I can't anymore. Why? I resent being with him. He will never lift a finger to help unless asked. I took care of my girl in every way whereas he helps me by accompanying her during her nap so I could take a breather. He always said I could do anything I want by just asking him and he will step in to help. My question then is, why do I need to ask? Why can't he for once volunteer and be a good father and husband?*

I almost earn as much as him and hence this makes me feel angrier coz I believe i contribute as much as him and maybe more. He always have the money to spend on luxury car and watches whereas I don't coz most of my earnings are spend making ppl around me happy. I give my mum allowance for taking care my daughter. I share the cost of our maid although he pays a little bit more. I put savings into our joint account every month as he said that wAy i will be able to save. And he complains that I am getting calculative in forking out money for our meals and don't splurge on him anymore. Worse he never ever dishes out any compliment or gratitude but is always condemning my actions. Sigh....

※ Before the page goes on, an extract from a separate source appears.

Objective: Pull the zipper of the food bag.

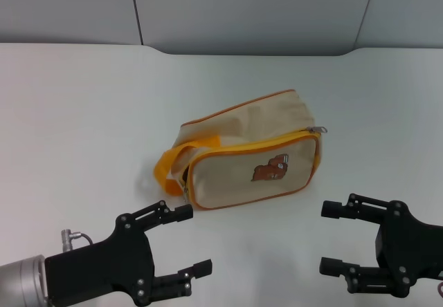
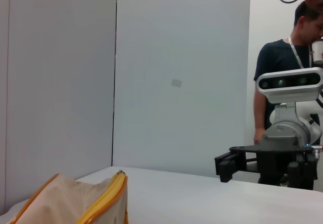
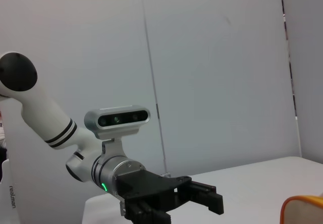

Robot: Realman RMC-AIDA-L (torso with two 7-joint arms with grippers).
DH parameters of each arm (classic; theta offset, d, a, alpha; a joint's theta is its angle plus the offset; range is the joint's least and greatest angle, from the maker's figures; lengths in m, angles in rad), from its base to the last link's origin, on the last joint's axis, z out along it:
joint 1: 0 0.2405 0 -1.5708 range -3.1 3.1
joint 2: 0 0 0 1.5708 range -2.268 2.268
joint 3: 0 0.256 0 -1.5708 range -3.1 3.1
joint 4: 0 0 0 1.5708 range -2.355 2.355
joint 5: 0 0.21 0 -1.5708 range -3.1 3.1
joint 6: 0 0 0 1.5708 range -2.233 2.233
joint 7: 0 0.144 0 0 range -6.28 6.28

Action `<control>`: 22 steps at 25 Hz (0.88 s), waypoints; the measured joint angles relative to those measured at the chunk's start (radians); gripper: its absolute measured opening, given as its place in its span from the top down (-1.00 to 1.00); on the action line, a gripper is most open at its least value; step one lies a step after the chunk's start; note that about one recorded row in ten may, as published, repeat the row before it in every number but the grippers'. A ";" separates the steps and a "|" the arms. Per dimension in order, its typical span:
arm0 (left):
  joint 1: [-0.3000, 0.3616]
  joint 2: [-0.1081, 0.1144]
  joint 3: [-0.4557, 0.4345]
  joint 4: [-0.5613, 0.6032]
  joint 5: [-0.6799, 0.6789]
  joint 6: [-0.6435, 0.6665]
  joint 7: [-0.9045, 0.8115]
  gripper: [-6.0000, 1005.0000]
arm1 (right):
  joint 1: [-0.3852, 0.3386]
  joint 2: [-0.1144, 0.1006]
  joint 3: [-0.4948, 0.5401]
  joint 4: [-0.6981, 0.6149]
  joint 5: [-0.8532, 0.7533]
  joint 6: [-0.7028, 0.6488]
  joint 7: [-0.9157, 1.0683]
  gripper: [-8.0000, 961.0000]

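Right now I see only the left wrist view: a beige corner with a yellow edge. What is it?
Observer: The head view shows a whole food bag lying on the table, with a bear patch on its side.
Operator: Which end has the zipper pull?
Observer: The zipper has its pull tab at the bag's right end.
Operator: Is anything holding it?
Observer: No. The left gripper and right gripper are both open, short of the bag.
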 joint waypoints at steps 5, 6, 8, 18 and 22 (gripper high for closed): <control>0.002 0.001 -0.001 0.003 0.002 0.005 -0.002 -0.58 | 0.003 0.000 0.001 -0.005 0.000 0.004 0.001 -0.63; 0.003 0.001 -0.001 0.003 0.003 0.005 -0.002 -0.62 | 0.003 0.000 0.002 -0.006 0.001 0.004 0.002 -0.63; 0.003 0.001 -0.001 0.003 0.003 0.005 0.000 -0.62 | 0.003 0.000 0.001 -0.009 0.000 0.004 0.002 -0.63; 0.017 -0.003 -0.004 0.005 -0.001 0.007 0.010 -0.62 | 0.002 0.006 -0.001 -0.010 0.001 0.028 0.002 -0.63; 0.019 -0.003 -0.006 0.002 -0.002 0.007 0.025 -0.62 | -0.003 0.009 0.002 -0.011 0.002 0.042 -0.001 -0.63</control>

His contribution as a father? Negligible. He didn't expect the pregnancy at first either. I see my gf's spouses beaming with joy when my gf found out she is pregnant and he even bought her a little gift of thanks for bearing him a child. Mine? Didn't see a glimpse of sincere joy.

Last weekend I initiated to bring my girl to the aquarium exhibition coz it's really so boring to always go to the mall during weekend just to ride on a silly elephant ride. He went, I paid and when I asked to take family photograph he whine. Look at then picture, I could probably put someone else between us and him.*

I've confronted him in my 4 years being married to him. I have to,d him how I felt. How I needed intimacy now and then without me having to dress sexily so that only then he can get turned on. I told him how I needed his support in caring for our daughter. I told him I need excitement in life. He will say okay all the time and the ball will fall into my court to make it work. I propose to do stuff and he rejects, giving all sorts of 'rational' excuses. He never ever feel that it would be nice to introduce me to his colleagues although I've asked. He will always say 'others aren't bringing their significant other so he think it's not good to bring me'. I feel that I ain't good enough for him to be shown to his colleagues.

*I've been frank and I've also threatened to leave and he will always make me feel guilty and ask me to stay.*I can't do it so often anymore. I have grown whereas I think he is still a child. I want to be happy and to provide a happy mummy to my girl. I don't want to continue to be resentful to my hubs. I still care for him but I don't seem to have anymore spark for this relationship anymore.

Teach me how to leave please or how to love again.
_Posted via Mobile Device_


----------